Chez les dames, l’Australienne Jakara Anthony domine le classement général de la Coupe du monde avec 410 points, devant la Française Perrine Laffont (360) et la Japonaise Anri Kawamura (320).

La meilleure bosseuse canadienne est présentement Schwinghammer, 16e avec 76 points, tandis que Desmarais-Gilbert suit au 21e échelon, avec 55.

Kingsbury, affamé

Les spectateurs ne seront toutefois pas laissés dans le brouillard à Val Saint-Côme puisque l’équipe masculine est toujours menée par le bosseur étoile Mikaël Kingsbury.

Le médaillé d’or aux Jeux olympiques de Pyeongchang en 2018 se retrouve en position inhabituelle à l’aube des épreuves en sol québécois: il est le «chasseur», plutôt que le «chassé».

Kingsbury pointe en effet au quatrième rang du classement des bosses en parallèle de la Coupe du monde avec 102 points, derrière le Japonais Ikuma Horishima (129) et les Suédois Filip Gravenfors (125) et Walter Wallberg (105).

Un résultat qui s’explique surtout par sa mésaventure survenue lors de la dernière épreuve de 2022, le 17 décembre à l’Alpe d’Huez, en France, alors qu’il avait abouti en 29e position. Il ne faut toutefois pas trop s’en faire dans son cas.

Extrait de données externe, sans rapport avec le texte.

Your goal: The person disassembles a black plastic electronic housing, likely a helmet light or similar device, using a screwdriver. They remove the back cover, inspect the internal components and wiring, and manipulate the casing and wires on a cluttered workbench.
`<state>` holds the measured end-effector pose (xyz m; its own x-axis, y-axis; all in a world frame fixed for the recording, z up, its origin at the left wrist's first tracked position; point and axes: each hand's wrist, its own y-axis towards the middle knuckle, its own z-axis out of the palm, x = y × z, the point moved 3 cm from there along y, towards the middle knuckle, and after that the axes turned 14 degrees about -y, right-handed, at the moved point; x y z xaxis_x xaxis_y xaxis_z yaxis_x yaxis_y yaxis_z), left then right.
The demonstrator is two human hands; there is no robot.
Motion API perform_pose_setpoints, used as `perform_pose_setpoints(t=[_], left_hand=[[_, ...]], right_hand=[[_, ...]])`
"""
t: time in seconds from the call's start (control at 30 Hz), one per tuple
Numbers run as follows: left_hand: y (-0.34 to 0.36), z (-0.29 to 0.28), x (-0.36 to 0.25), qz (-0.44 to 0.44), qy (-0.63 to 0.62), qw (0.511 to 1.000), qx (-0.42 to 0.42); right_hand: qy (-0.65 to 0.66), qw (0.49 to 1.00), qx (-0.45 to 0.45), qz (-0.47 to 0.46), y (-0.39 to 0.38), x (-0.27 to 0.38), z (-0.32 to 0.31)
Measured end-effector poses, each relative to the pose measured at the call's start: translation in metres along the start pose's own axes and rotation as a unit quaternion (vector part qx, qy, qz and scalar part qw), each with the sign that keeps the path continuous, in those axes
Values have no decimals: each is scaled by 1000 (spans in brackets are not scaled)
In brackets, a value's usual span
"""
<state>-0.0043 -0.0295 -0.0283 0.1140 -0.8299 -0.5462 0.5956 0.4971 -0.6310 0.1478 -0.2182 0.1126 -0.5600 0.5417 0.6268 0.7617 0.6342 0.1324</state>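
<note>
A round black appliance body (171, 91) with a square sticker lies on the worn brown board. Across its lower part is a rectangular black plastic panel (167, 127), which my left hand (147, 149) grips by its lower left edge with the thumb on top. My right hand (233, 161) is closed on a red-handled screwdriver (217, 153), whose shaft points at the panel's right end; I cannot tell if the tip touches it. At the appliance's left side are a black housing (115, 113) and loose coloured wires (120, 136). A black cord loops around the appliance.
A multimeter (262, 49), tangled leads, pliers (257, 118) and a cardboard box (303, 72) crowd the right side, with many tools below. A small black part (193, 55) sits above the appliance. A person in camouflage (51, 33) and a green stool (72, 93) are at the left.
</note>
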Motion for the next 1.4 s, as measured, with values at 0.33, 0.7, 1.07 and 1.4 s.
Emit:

«’Mik’ est affamé en vue du week-end», a assuré Hamelin.

«C’est sûr que j’aime ça rebondir, a renchéri le Québécois âgé de 30 ans. Ç’a été une longue pause (depuis le 17 décembre), mais j’ai eu de super entraînements ici à Saint-Côme au mois de janvier, donc je me sens prêt.

«J’ai tourné la page sur ce qui s’est passé en France. Oui, j’ai eu une ‘bad luck’, je me suis accroché. Donc oui, je suis affamé, mais ce n’est pas parce que j’ai mal fait en France. C’est parce que je suis à la maison, et qu’on dispose d’une belle piste», a-t-il simplement ajouté.

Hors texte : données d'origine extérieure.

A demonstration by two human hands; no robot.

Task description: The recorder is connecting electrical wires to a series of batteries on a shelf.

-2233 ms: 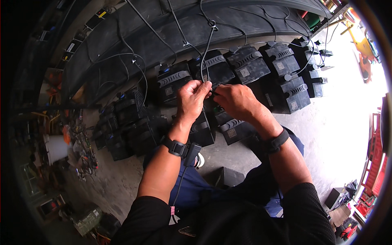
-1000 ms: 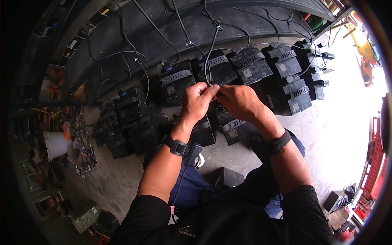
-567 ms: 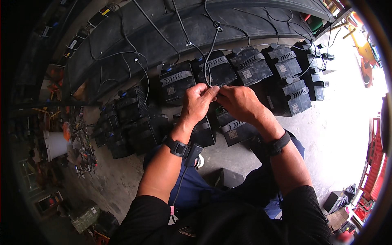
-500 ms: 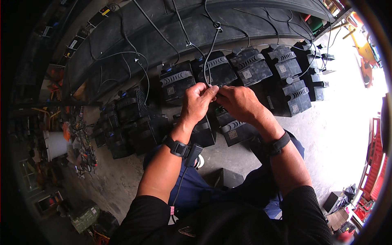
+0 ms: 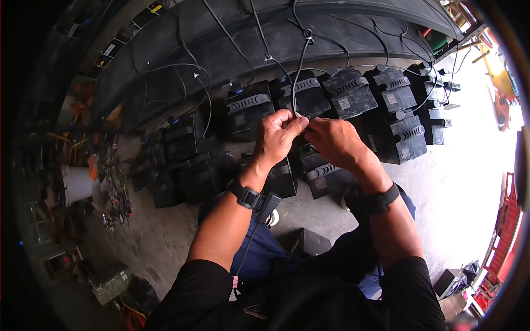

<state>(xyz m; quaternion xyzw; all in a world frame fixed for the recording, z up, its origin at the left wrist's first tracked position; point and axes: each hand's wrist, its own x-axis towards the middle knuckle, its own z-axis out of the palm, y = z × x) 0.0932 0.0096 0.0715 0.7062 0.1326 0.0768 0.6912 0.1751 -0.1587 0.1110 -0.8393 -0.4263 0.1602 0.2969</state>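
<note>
My left hand (image 5: 276, 140) pinches a dark cable (image 5: 298, 74) at its lower end, thumb on top. Right beside it my right hand (image 5: 339, 142) is closed with curled fingers on the same cable; its fingertips are partly hidden. The cable hangs from a looped, tied bunch (image 5: 307, 37) on a long black surface (image 5: 232, 44). Below and around my hands sit several black boxes with ridged handles, among them one just beyond my left hand (image 5: 247, 113) and one under my right hand (image 5: 326, 182).
More cables drape down to the boxes on both sides. A loose dark box (image 5: 309, 243) lies on the concrete floor (image 5: 149, 243) between my legs. Left are tangled parts and a white bucket (image 5: 77, 185); right are red racks (image 5: 499, 220) and a yellow item (image 5: 494, 55).
The scene has shifted slightly right and down in view. Both hands stay closed together on the cable, having edged a little rightward along with the shift.
</note>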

Malgré sa malchance, Kingsbury est présentement premier au classement général de la Coupe du monde de ski acrobatique, avec une récolte de 362 points. Il devance Horishima (359 points) et l’Américain Nick Page (264).

La Coupe du monde de ski acrobatique de Val Saint-Côme se déroulera en deux volets ce week-end. Des épreuves individuelles de bosses seront présentées le 27 janvier, et celles-ci seront suivies des bosses en parallèle le 28.